We talk about cost, (lowering Dr. reimbursement, restricting treatment, tort reform, etc) but I haven’t seen anybody discuss one of the real roots of the problem…our own choices for our own health. The solution….let Americans eat what they want, smoke what they want, drink what they want AND then when we get sick, don’t worry about it because ALL Americans will pay for our poor decisions.
I guess that’s the American way and I’m going to have to live with it.
We have documentation to support roughly half of what we do in medicine. This does not mean that 50% is wrong; much of what we think works really does, but the studies to prove it have not been done. Evidence based guidelines only speak to the 50% that has been studied, and so can be very misleading.
Worse, the guidelines do not help us address the errors of ommission, the most common problem in medicine by far, the high value things that should have been done, but aren’t. For example, a brief discussion about smoking cessation is a well recognized high value intervention, but is not reimbursed and in our time pressured practices is ignored by many. The bottom line: we need to look at the aggregated outcomes of each physician’s care in terms of value. Good outcomes require many inputs, the majority of which cannot yet be measured by guidelines, especially for complex problems like back pain. Yet there are wide differences in outcomes that individual doctors and individual clinics get.

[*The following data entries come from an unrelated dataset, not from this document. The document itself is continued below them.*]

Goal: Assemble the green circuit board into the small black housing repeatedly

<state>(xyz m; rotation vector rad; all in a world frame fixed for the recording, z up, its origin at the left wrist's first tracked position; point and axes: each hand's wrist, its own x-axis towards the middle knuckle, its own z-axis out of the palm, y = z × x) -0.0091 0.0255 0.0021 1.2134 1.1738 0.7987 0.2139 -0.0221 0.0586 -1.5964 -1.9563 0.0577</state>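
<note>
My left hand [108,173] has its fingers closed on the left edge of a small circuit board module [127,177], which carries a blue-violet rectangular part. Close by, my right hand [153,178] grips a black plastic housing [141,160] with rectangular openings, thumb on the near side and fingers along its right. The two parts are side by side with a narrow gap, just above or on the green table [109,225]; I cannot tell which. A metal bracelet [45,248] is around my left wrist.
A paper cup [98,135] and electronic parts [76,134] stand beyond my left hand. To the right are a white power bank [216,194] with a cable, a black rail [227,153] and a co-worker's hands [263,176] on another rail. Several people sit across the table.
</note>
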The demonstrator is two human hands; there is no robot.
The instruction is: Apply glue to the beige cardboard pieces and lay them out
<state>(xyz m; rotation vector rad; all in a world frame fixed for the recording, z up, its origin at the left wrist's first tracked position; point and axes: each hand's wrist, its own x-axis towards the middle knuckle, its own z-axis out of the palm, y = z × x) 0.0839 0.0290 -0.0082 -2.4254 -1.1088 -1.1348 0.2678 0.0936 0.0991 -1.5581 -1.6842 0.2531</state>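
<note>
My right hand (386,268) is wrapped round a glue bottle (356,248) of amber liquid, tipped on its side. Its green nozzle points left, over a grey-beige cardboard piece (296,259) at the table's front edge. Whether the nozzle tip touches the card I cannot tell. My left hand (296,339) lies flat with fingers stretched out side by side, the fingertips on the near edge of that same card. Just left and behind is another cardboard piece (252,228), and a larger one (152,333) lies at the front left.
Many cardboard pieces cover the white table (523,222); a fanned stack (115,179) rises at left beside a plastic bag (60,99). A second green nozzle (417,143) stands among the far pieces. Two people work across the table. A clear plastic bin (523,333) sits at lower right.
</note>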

Those who get patients back to full work quickly and cheaply ON AVERAGE should be rewarded with additional business, immunity from most insurer “oversight” and ideally a share of the savings. While guidelines are a worthwhile place to start the quality process, medicine should adopt the statistical process control methods that have made manufactured goods so much more reliable; look at the outcomes in aggregate, and learn from the outliers, both the good and the bad. Do “run charting” and don’t waste oversight resources looking at random variations, rather at care that is statistically above or below the norm. Insurers need to collaborate with employers to look at both the short and long term disability as well as the costs of care to define the outcome measures to reflect the entire value proposition.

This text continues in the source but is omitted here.